Vent’anni di lavoro nel gruppo Mondadori, dieci dei quali nella redazione della rivista Panorama. Poi, nel 2009, a dirigere il settimanale di casa Berlusconi arriva Giorgio Mulè, e la vita di Paola Ciccioli cambia. Le divergenze tra i due risalgono al 2007, quando Mulè è direttore del settore “Attualità” di Panorama, e l’erronea pubblicazione di atti giudiziari all’interno di un articolo rischia di costare alla Ciccioli una condanna per diffamazione. “Nonostante i miei solleciti”, ricorda la giornalista, “la direzione non prese provvedimenti contro il vero responsabile dell’errore. Anzi, lo stesso Mulè, una volta diventato direttore di testata, lo promosse”.

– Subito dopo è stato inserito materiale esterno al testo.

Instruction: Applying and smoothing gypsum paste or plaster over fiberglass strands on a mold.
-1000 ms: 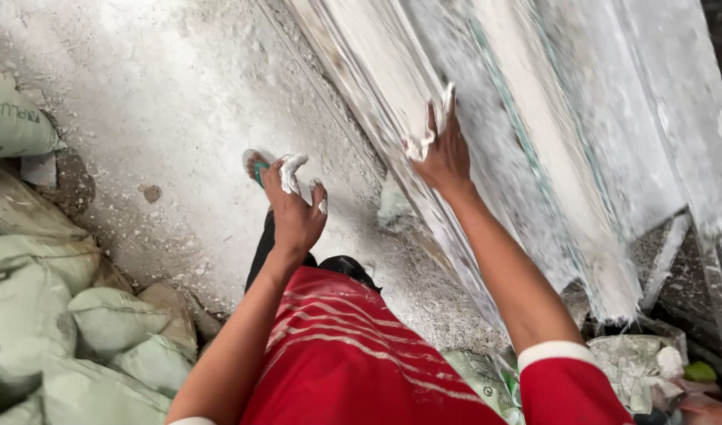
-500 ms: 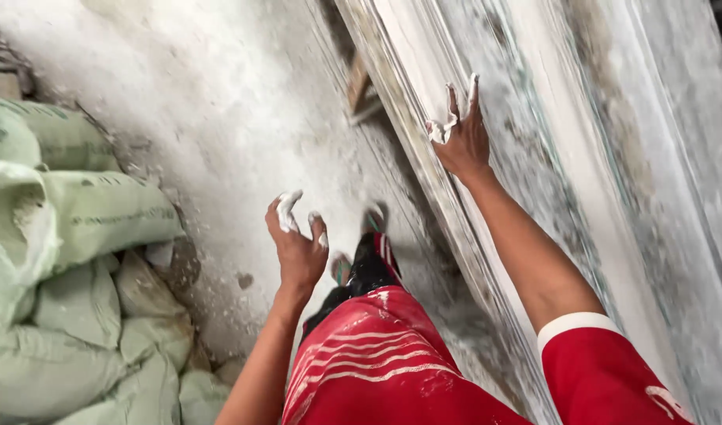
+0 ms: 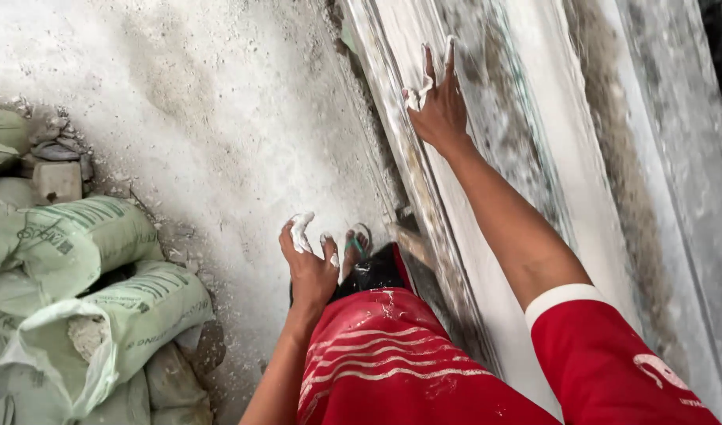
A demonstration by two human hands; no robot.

Solo il primo di una serie di comportamenti che la Ciccioli, in una mail del gennaio 2012 al direttore editoriale di Mondadori Roberto Briglia, definisce degni di chi “non conosce vergogna”. Toni esasperati, che seguono anni di inattività e di isolamento. “È il prezzo che pagavo per le mie critiche”, spiega la Ciccioli, che racconta di essere stata confinata in un angolo della redazione, “tra vecchi scatoloni abbandonati dai giornalisti prepensionati”. Due lunghi anni, in cui Mulè accetta di pubblicarle un solo servizio, rifiutando le altre proposte o, peggio, passandole ad altri. “Chi porta una notizia non è detto che poi la scriva – la teoria di Mulè – La assegno io a chi voglio”. Una condanna all’inattività che la Ciccioli non accetta, preferendo un periodo di aspettativa non retribuita. “Ho dato fondo ai miei risparmi – racconta oggi – piuttosto che subire la sua prepotenza”. Poi, il 23 marzo scorso, arriva il licenziamento. Le parole utilizzate nella mail inviata al direttore editoriale vengono considerate “offensive e irriguardose nei confronti del direttore della Testata”, e la Mondadori interrompe il rapporto di lavoro.

La sentenza della sezione Lavoro del Tribunale di Milano, che dà ragione a Paola Ciccioli e applica l’articolo 18, obbligando la Mondadori al reintegro nel posto di lavoro. “Il giudice ha evidentemente ritenuto che l’espressione “non conosce vergogna” non fosse oltraggiosa – ragiona Livio Neri, rappresentante legale della giornalista – e che un giornalista deve essere libero di criticare anche aspramente il proprio direttore”. In attesa delle motivazioni del giudice, la Ciccioli commenta soddisfatta: “È stato riconosciuto un mio diritto, ma ancor di più è stato tutelato il mio dovere di giornalista di prendere sempre una posizione, a qualunque costo”.